When I first got into that stuff I wanted to get a superb PC repair toolkit I'd set my sights on in a catalogue of computer components I used to flick through like a porn mag – 'Wow look at those cables! I'd die for a crimping tool like that.' – I knew all my IRQs (Interrupt Requests) backwards, memorising 'em off a piece of paper on the bus. Lack of money delayed me long enough to avoid getting the supreme electronic hobbyist's kit so I ended up making do with what I had, a screwdriver and a pair of pliers. Having no pride in my knowledge because I didn't have the supreme electronic hobbyist's kit in a secret agent briefcase to constantly remind me I was deadly, I ended up just dragging the knowledge out my head when the PC went belly up. Oddly now I'm grateful that poverty held me back from turning my flat into an electronic components cave (I just have enthusiasm for what I'm learning sometimes). Wouldn't want to get too interested, just so long as I could fix the Space Station if I needed to, that'll do me, no need for the overpriced Micro$oft certificate on the wall.

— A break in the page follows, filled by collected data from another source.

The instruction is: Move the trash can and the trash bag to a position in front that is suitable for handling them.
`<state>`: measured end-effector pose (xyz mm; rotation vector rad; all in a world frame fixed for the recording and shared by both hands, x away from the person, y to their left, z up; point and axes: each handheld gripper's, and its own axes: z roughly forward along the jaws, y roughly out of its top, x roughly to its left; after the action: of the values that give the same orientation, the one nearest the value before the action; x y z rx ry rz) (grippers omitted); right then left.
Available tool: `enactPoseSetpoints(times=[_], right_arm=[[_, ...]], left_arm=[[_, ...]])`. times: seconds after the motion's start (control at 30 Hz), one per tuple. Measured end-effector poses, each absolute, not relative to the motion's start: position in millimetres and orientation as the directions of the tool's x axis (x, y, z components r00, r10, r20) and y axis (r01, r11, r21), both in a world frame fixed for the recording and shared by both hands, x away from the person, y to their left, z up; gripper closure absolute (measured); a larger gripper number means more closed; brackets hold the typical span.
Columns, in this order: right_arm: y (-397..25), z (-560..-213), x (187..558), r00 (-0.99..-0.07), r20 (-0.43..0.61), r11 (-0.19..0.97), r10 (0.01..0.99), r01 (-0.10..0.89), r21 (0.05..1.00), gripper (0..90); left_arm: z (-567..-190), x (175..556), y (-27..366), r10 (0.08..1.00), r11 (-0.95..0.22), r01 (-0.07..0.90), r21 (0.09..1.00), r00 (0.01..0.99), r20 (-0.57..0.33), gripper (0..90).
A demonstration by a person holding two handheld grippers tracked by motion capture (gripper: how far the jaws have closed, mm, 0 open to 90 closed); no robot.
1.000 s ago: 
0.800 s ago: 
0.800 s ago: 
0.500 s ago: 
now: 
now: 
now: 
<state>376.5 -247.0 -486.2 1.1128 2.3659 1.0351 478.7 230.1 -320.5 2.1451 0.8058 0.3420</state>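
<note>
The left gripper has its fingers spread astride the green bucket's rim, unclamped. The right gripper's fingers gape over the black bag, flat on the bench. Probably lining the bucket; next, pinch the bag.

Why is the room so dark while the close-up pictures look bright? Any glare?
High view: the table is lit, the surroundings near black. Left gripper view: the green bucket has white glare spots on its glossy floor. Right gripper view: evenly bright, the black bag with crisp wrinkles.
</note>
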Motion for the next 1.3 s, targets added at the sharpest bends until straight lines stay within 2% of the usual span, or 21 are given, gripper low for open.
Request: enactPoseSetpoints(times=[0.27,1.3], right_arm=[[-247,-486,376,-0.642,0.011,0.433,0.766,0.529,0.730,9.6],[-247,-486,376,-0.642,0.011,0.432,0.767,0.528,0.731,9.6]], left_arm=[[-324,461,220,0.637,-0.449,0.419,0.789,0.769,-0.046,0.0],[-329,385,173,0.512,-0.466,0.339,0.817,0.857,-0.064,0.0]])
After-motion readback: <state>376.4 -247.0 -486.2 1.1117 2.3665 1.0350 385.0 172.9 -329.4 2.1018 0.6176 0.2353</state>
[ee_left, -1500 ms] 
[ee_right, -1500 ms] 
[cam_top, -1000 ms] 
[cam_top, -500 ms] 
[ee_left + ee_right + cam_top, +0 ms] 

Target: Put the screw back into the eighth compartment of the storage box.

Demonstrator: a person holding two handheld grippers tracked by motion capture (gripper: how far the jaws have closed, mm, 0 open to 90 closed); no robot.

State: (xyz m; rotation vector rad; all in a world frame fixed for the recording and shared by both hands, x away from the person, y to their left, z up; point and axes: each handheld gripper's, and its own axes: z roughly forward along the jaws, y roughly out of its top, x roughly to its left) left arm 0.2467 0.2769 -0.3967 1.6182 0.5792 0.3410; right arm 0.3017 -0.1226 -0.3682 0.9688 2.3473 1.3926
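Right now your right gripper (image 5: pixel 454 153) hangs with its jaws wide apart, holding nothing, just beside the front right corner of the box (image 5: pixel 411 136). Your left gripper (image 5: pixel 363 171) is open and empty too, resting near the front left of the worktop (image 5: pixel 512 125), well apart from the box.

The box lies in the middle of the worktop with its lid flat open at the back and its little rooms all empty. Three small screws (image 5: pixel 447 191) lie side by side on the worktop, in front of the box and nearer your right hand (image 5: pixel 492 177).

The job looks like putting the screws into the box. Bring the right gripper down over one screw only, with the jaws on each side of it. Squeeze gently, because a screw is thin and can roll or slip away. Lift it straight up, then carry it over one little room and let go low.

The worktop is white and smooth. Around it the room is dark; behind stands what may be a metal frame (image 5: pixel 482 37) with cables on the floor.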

Sometimes a PC is just a tool, or even a source of entertainment, and certainly a means to write, but then you forget how to get up out of your chair, how to switch the machine off. You become more than reliant on it, it becomes your life. Once I said I would never create a website, as it would tie me to the web all the time. I was right.

Other times I quite enjoy creating pages, but nonetheless it always comes back to what I regard as an unwelcome subsuming of life. I'm sure some people have effectively been born into the web, who have never really known much more of a life. Perhaps if I was in a wheelchair the web would be a real lifeline. It's not clearcut this one, which is why I think I chose to explore it, rather than reject it. I do think though that I may be forgetting how to live, buried alive in the web. At some point I will have to address that, but at present I am probably putting it off, continuing to read people on the web for whom the web appears to be a great thing. It's not clearcut at all, but something is happening to our lives because of the web and I'm curious why no-one seems to be addressing it.